# [Exercise goal]
Each line in the data holding "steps" should be listed.

# [The data]
====

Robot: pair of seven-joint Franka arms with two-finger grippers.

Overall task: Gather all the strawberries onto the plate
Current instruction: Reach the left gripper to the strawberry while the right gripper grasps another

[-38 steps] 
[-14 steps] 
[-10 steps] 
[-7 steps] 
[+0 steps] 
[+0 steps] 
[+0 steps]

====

# [Written solution]
[-38 steps] 
[-14 steps] 
[-10 steps] 
[-7 steps] 
[+0 steps] 
[+0 steps] 
[+0 steps]

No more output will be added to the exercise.